> [Task directions]:
Carry none of the pictures over; write out the complete data exactly.
+===+
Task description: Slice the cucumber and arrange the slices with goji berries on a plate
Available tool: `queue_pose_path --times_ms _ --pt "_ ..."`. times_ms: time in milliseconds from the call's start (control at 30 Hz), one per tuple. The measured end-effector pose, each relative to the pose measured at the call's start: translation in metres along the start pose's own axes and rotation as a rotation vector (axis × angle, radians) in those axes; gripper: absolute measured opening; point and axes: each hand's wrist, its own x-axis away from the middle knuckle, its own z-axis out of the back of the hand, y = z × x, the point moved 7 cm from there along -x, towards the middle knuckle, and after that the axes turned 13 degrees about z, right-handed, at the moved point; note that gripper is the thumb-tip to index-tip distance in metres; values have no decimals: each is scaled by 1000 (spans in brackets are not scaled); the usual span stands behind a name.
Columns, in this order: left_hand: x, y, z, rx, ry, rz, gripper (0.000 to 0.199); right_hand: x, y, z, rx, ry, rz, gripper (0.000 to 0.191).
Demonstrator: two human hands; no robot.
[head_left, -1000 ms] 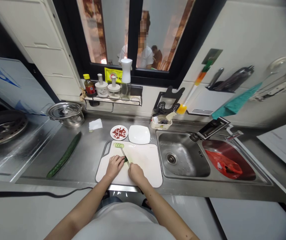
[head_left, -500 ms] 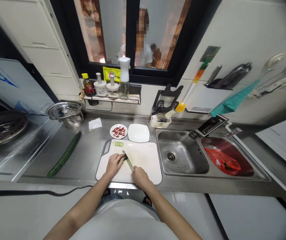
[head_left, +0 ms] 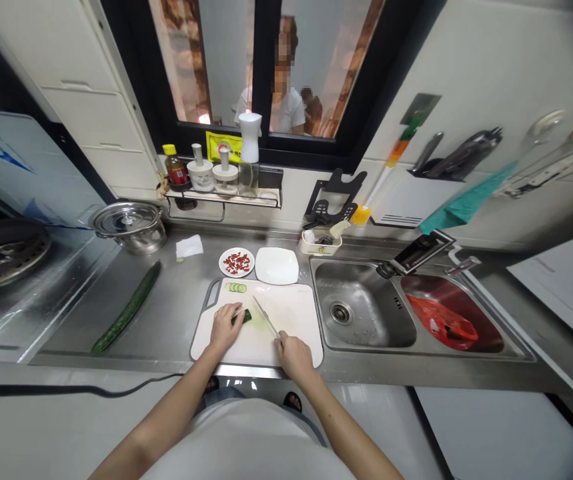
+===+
> [Exercise solution]:
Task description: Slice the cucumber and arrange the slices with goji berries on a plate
Available tool: `queue_pose_path --times_ms _ --pt "_ ..."`. times_ms: time in milliseconds from the call's start (control at 30 Hz), one per tuple. The measured end-effector pose, each relative to the pose measured at the call's start: translation in metres along the start pose's own axes and rotation as a rotation vector (axis × angle, radians) in those axes; gripper: absolute measured opening; point and axes: each hand's wrist, its own x-axis away from the middle knuckle, its own z-axis out of the back of the hand, y = z × x, the point moved 7 cm from there along -x, towards the middle knuckle, and after that the axes turned 13 degrees about z, right-handed, at the moved point; note that gripper is the thumb-tip to index-tip distance in metres; values have no decimals: each is scaled by 1000 (spans in brackets are not scaled); the usual span stands behind a name.
Columns, in this order: left_hand: x, y, z, rx, ry, rz, gripper (0.000 to 0.199); right_hand: x, y, z, rx, ry, rz, gripper (0.000 to 0.191).
Demonstrator: two human hands; no robot.
[head_left, -1000 ms] 
[head_left, -500 ms] 
[head_left, +0 ms] 

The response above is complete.